The zookeeper whose moving personal story inspired the Hollywood film “We Bought a Zoo” says he now needs to fill a £1.6 million hole to stop his struggling park going.
In the 2011 film, which starred Matt Damon and Scarlett Johannsen, a widower buys a failing zoo despite having no experience caring for animals and rebuilds it as a successful business.
The film, directed by Cameron Crowe, was based on Benjamin Mee’s book, also entitled “We Bought a Zoo”, which recounted his personal experiences in bringing Dartmoor Zoo to life.
But despite a wave of interest in Mr Mee’s project in the wake of the film, Dartmoor Zoo has struggled and now he desperately needs £1.6m to keep it alive.

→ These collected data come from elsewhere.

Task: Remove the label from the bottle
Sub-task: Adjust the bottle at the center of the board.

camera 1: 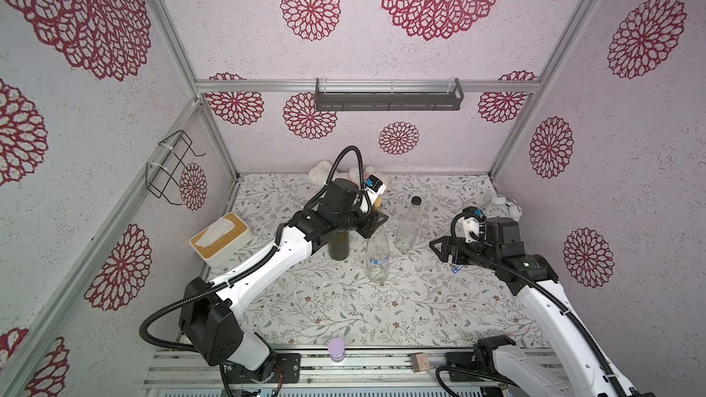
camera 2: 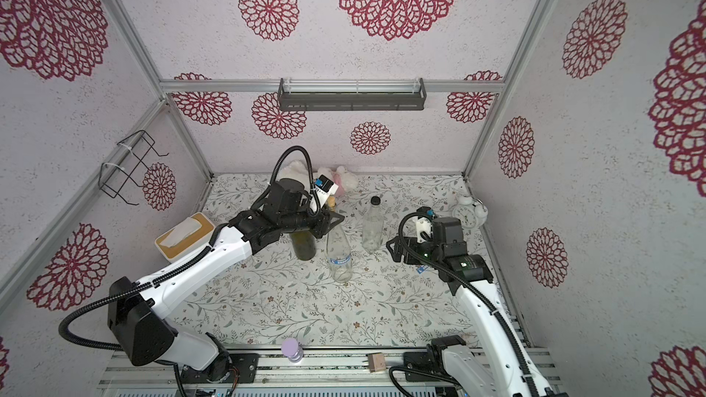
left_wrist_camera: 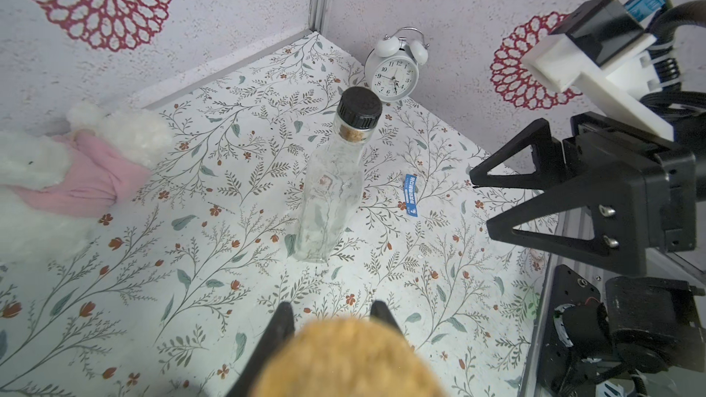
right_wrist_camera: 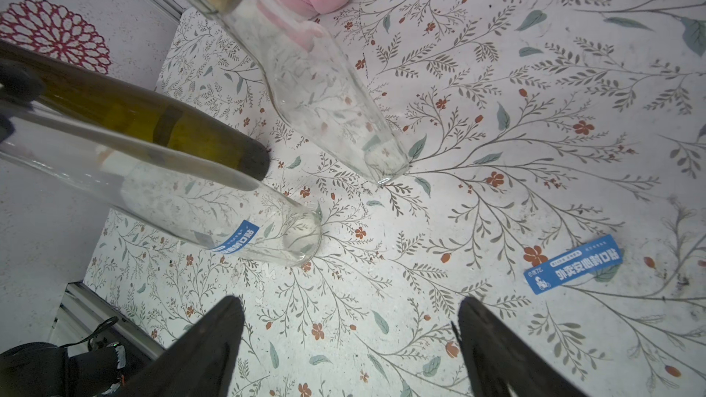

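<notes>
Counting bottles on the floral cloth (camera 1: pixel 344 311), you have three upright: a dark green bottle (camera 1: pixel 339 248), a clear corked bottle (camera 1: pixel 378 261) and a clear black-capped bottle (camera 1: pixel 407 229). Two blue labels next: a stuck label (right_wrist_camera: pixel 237 238) low on the clear corked bottle, and a loose label (right_wrist_camera: pixel 573 263) lying flat on the cloth near your right gripper (right_wrist_camera: pixel 349 307). One tissue box (camera 1: pixel 219 238), with a tissue poking from its slot. Both clear bottles show only the cloth pattern through the glass; the green one you can't see into. Your left gripper (camera 1: pixel 375 225) is clamped tight on the clear corked bottle's neck, just under the cork (left_wrist_camera: pixel 344 357). Your right gripper hangs over the cloth, jaws spread wide, gripping nothing, apart from every bottle.
</notes>
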Action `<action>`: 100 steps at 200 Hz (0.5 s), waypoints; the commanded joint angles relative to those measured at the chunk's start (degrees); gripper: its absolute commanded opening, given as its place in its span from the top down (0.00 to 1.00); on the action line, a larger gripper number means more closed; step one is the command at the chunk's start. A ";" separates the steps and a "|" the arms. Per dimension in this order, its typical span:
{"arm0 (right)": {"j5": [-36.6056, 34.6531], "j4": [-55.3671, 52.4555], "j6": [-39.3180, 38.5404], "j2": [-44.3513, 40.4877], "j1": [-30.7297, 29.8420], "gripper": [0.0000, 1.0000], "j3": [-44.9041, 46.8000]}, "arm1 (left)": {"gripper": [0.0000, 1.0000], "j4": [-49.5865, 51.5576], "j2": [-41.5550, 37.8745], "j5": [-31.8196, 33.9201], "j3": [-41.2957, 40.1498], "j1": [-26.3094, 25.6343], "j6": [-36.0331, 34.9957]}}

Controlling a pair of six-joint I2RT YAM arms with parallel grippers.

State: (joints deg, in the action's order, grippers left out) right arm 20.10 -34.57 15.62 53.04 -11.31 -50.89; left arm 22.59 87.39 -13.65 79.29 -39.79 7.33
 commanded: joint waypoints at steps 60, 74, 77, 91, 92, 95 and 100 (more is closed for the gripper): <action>-0.16 -1.02 -1.54 -1.93 -0.55 0.10 -3.03 | 0.79 1.82 2.97 31.07 11.05 -9.96 7.78; -0.04 0.05 -0.98 -2.45 -0.72 0.10 -1.76 | 0.79 2.42 3.86 36.47 12.27 -12.12 10.35; 0.13 0.22 -0.79 -2.49 -0.75 0.10 -1.61 | 0.80 2.77 4.18 37.60 12.66 -12.63 10.98; 0.36 1.09 -0.09 -3.08 -1.29 0.10 -0.76 | 0.80 4.75 5.43 41.39 14.61 -14.51 13.33; 0.37 1.17 -0.03 -3.14 -1.32 0.09 -0.69 | 0.80 4.83 5.55 41.76 14.73 -14.61 13.41; 0.50 1.51 0.10 -3.33 -1.41 0.09 -0.44 | 0.80 5.50 5.85 42.87 15.12 -14.91 13.97; 0.68 1.87 0.35 -3.54 -1.58 0.09 -0.15 | 0.80 6.37 6.21 44.50 15.65 -15.52 14.91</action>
State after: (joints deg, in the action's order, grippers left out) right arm 19.75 -35.27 14.74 51.16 -12.03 -52.12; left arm 29.43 92.66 18.09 90.70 -52.82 15.79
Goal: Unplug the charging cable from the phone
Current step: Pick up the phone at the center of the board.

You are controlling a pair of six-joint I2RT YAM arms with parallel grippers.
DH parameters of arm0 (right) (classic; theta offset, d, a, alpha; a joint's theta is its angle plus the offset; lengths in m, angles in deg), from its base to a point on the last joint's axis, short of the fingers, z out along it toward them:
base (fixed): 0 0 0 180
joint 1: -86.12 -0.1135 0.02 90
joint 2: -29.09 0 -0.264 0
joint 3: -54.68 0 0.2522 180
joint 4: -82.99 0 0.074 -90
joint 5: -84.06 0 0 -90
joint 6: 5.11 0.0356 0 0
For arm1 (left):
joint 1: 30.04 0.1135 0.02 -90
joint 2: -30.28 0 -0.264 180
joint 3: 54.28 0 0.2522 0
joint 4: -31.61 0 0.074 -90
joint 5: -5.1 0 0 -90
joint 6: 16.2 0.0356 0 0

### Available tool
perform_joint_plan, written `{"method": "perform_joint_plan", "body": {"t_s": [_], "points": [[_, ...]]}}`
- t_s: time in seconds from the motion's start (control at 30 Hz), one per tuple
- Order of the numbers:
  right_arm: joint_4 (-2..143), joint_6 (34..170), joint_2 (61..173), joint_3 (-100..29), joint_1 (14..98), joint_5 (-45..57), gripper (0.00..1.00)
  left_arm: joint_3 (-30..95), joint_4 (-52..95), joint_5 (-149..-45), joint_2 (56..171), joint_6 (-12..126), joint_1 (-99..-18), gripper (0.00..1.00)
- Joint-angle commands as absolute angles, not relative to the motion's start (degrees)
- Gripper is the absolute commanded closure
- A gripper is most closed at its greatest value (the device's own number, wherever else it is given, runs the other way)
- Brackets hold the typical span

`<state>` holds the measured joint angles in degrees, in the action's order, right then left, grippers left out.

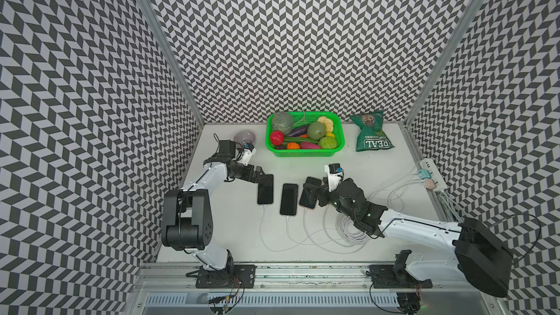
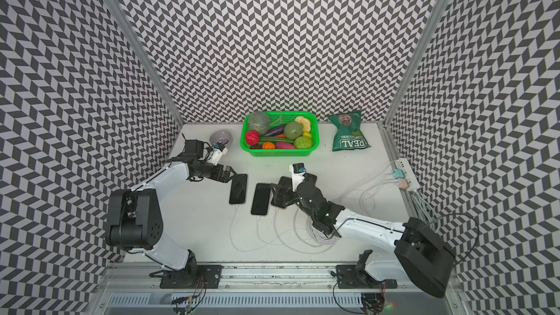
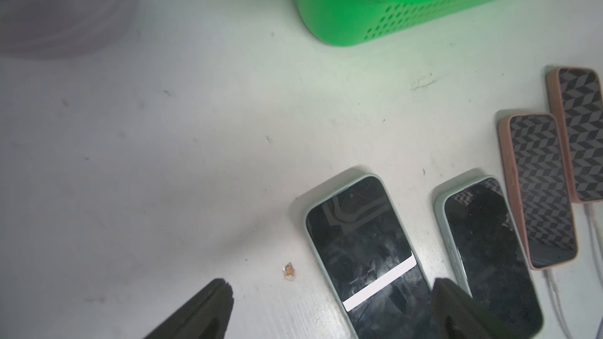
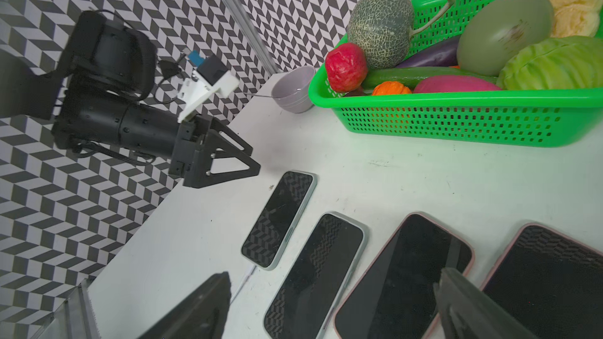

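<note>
**Phones** (image 1: pixel 288 199): four, face up in a row on the tabletop (image 1: pixel 363 162). White charging cables (image 1: pixel 262 228) led into their near ends.
**Cables:** trailed in slack loops to a power strip (image 1: pixel 435 174) at the right edge, so none tugged a phone.
**Left hand** (image 3: pixel 332 288): jaws wide, empty, poised over the leftmost phone (image 3: pixel 359 239), probably to steady it while a plug was drawn.
**Right hand** (image 4: pixel 334 277): jaws wide, empty, above the pink-cased phones (image 4: pixel 401 265).
**Task status:** no plug grasped yet.
**Sundries, far side:** green basket (image 1: pixel 303 153) of produce, grey bowl (image 1: pixel 244 138), crisp bag (image 1: pixel 374 136).
</note>
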<state>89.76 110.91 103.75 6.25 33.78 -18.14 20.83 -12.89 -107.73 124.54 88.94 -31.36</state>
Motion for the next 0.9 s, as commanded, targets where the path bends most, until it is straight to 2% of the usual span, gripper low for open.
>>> {"method": "perform_joint_plan", "body": {"t_s": [0.0, 0.3, 0.87], "points": [[90.2, 110.9, 105.2, 3.6, 31.2, -23.2, 0.0, 22.9, -17.1, -101.2, 127.0, 86.9, -33.2, 0.0], [88.8, 110.9, 108.1, 1.2, 25.7, -28.4, 0.0, 24.6, -17.3, -93.1, 130.1, 83.3, -39.3, 0.0], [87.6, 111.6, 108.6, 0.9, 23.2, -31.7, 0.0, 25.8, -17.3, -89.3, 133.3, 81.6, -45.9, 0.0]]}}
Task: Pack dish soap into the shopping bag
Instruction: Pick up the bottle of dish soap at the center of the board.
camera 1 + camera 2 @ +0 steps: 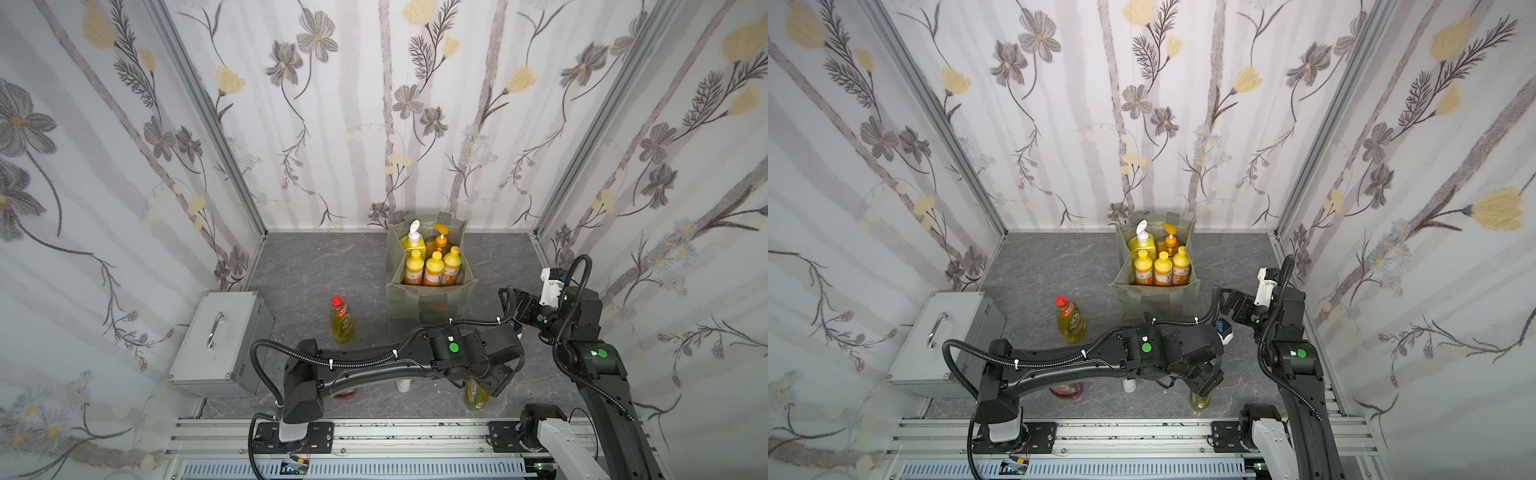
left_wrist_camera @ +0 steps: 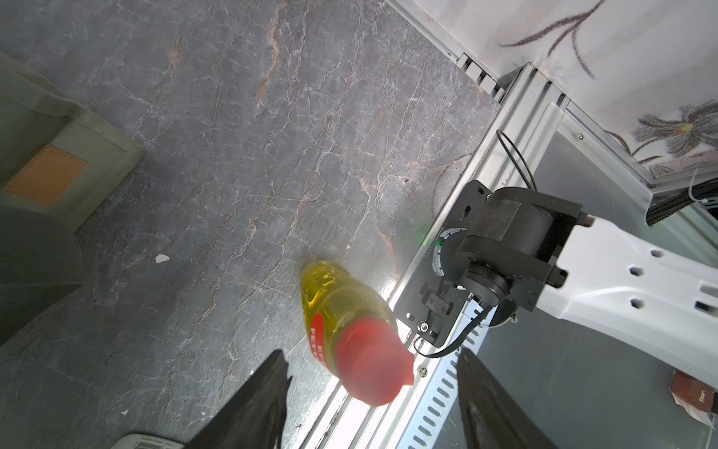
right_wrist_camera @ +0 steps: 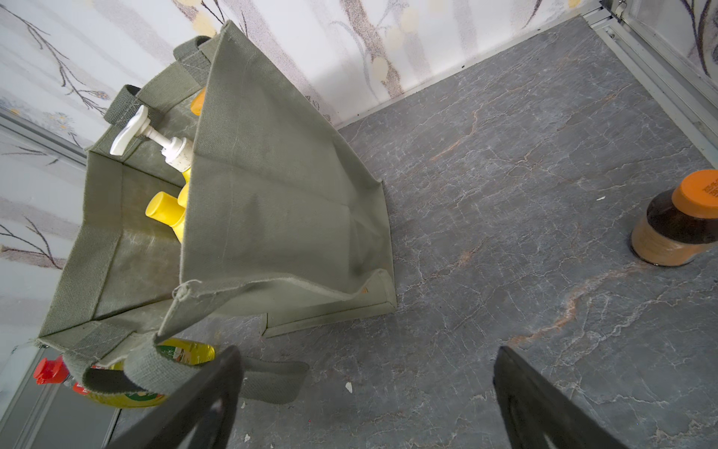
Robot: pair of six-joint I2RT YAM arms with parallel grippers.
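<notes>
Marbled grey floor (image 1: 316,266) holds the bag (image 1: 432,299), five soaps (image 1: 433,270) inside. Well in front of it my left pincer (image 2: 372,353) gapes astride a red-capped bottle (image 2: 338,299); my right pincer (image 3: 368,350), apart, hangs beside the bag.

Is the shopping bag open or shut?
Open: the shopping bag stands with its mouth spread; five dish soap bottles show inside in both top views.

Matt, coarsely woven grey-green cloth forms the shopping bag (image 1: 430,303), its tan tag (image 2: 46,175) stitched and leather-like. Inside the bag stand glossy opaque plastic bottles (image 1: 434,270). Beside the bag, a yellow-green bottle (image 1: 341,322) of clear, shiny plastic stands on the floor (image 1: 316,257), smooth grey marbled stone-look with a faint sheen. Farther from the bag, a brushed metal box (image 1: 232,332) carries a polished handle (image 1: 215,330).
</notes>
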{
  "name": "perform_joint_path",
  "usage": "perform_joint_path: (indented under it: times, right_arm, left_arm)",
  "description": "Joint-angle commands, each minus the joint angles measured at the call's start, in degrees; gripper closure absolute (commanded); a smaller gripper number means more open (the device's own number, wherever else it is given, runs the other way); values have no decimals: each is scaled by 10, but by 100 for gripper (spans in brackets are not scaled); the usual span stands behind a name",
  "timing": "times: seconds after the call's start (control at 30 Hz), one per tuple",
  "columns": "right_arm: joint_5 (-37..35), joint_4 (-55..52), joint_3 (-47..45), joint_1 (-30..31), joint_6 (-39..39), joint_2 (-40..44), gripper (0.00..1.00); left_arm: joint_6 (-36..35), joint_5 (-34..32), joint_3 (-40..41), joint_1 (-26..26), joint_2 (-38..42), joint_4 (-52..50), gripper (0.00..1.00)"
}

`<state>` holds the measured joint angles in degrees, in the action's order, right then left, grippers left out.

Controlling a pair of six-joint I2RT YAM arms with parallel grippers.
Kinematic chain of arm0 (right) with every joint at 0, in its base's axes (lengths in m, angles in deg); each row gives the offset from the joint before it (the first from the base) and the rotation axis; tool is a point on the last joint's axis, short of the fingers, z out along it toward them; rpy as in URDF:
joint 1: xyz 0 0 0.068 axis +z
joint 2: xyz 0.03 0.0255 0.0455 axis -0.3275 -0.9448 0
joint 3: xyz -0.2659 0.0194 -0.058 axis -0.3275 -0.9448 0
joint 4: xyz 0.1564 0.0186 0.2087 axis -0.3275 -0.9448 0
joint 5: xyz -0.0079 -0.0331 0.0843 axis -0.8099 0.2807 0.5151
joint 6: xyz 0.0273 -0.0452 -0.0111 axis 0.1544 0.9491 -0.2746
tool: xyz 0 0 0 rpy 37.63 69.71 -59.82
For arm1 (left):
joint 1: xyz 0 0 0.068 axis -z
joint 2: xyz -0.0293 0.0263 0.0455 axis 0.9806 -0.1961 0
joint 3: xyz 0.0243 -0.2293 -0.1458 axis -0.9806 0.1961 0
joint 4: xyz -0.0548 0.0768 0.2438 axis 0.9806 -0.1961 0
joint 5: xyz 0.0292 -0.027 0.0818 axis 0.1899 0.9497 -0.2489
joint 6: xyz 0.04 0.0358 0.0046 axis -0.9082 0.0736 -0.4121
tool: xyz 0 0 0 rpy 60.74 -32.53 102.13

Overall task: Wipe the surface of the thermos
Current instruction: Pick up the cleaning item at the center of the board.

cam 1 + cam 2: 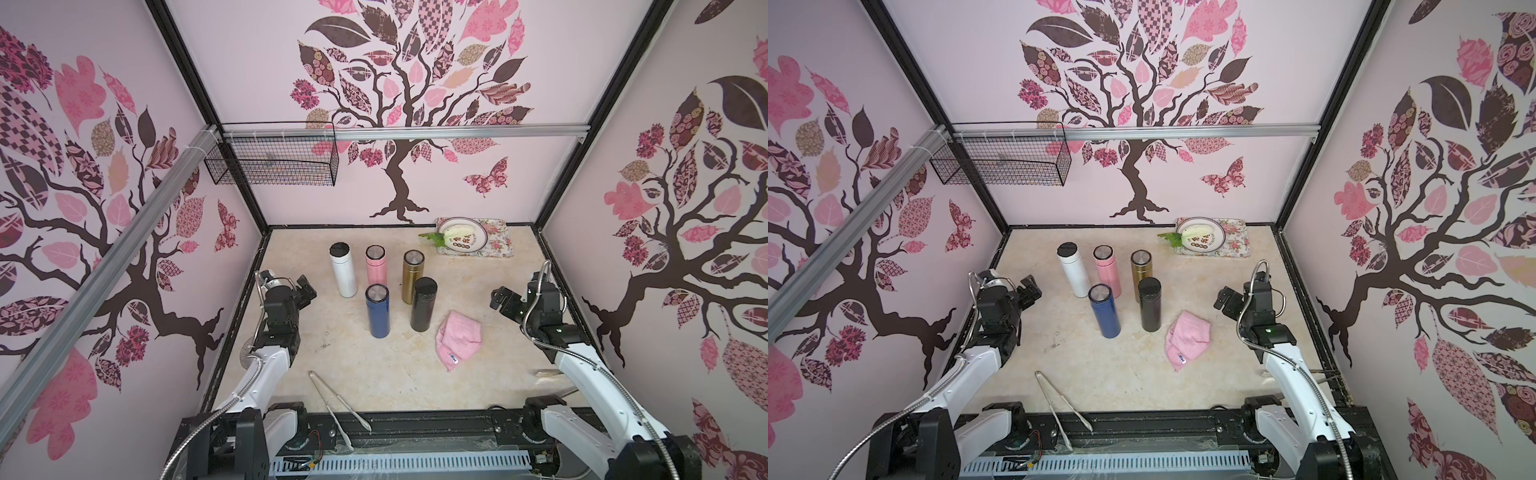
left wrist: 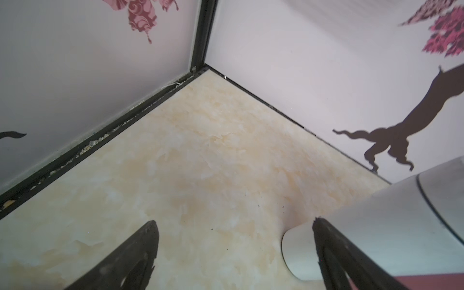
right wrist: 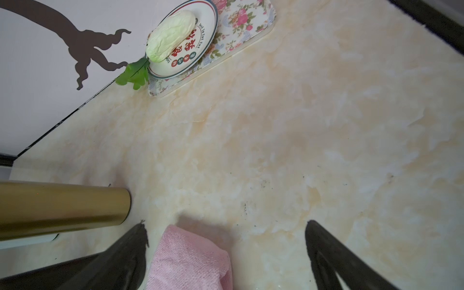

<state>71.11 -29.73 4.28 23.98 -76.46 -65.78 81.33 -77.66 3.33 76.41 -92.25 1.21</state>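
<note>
**Mid-table: five thermoses, cloth unclaimed**

At centre of table (image 1: pixel 374 374), between the arms, five thermoses stand upright with long axes vertical: white (image 1: pixel 345 272), pink (image 1: pixel 377 266) and gold (image 1: pixel 412 277) behind, blue (image 1: pixel 377 311) and black (image 1: pixel 424 305) in front. Either side hang left gripper (image 1: pixel 307 291) and right gripper (image 1: pixel 500 301), jaws wide apart, both empty.

Just beside black, on the right arm's side, lies the crumpled cloth (image 1: pixel 459 338). Right gripper is nearer. The cloth sits below it, inward and back toward the base, and shows between its jaws in the right wrist view.

Judged: wiping not begun, cloth pickup first.

Far edge: tray (image 1: pixel 500 245) with plate (image 1: pixel 478 239). Plate has red Chinese characters; rim lettering is too small to read. Blue tag (image 1: pixel 453 359) on cloth is unreadable.
</note>
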Motion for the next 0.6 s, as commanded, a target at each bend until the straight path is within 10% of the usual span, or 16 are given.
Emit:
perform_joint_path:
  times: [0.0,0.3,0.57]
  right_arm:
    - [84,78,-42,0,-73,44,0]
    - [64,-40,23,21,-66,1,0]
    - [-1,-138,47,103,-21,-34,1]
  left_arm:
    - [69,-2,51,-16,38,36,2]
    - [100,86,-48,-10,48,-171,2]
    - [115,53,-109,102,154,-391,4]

He said: “The film didn’t help us financially.
“We got a little bit of money which took us through the winter of 2010-2011. What it really did was put us on the map.”
At the time of the film’s release it was hoped that profits from the movie might help to keep Dartmoor Zoo afloat. Now three years down the line, Mr Mee said the zoo was still struggling.
Although Mr Mee said the zoo was not at threat of imminent closure, its long-term future was at risk unless donors stepped forward for a new crowdfunding campaign to allow it to convert to a charitable organisation focused on research and education.
Mr Mee said: “It’s not losing a huge amount of money – people still come here because they’ve seen the film. But it’s not making enough to grow, either.
“At the moment, the zoo is at risk.”
Mr Mee, 49, obtained the business in 2006 after his mother sold her house to buy the underperforming tourist spot in Sparkwell on the southern edge of Dartmoor.
He moved there with his late wife Katherine, and his children Ella, now 11, and Milo, 14. Katherine died of a brain tumour aged 40 just four months after they took the property on.
Mr Mee said his priority remains with the 250 animals for which Dartmoor Zoo is home.
He said: “Back in 2006 nobody wanted to buy the zoo because it was so run down. The next guys in line from us to take it on wanted to destroy all the animals and build a nursing home on the site.”
Mr Mee said it was now down to the public to make a difference and back his hard work.
He said: “I like the idea of crowdfunding because lots of people all over the world can make a small contribution. It really makes a difference.”
Dartmoor Zoo’s crowdfunding campaign, which ends on December 22nd, has only raised 20 per cent of its target amount of £1.6 million.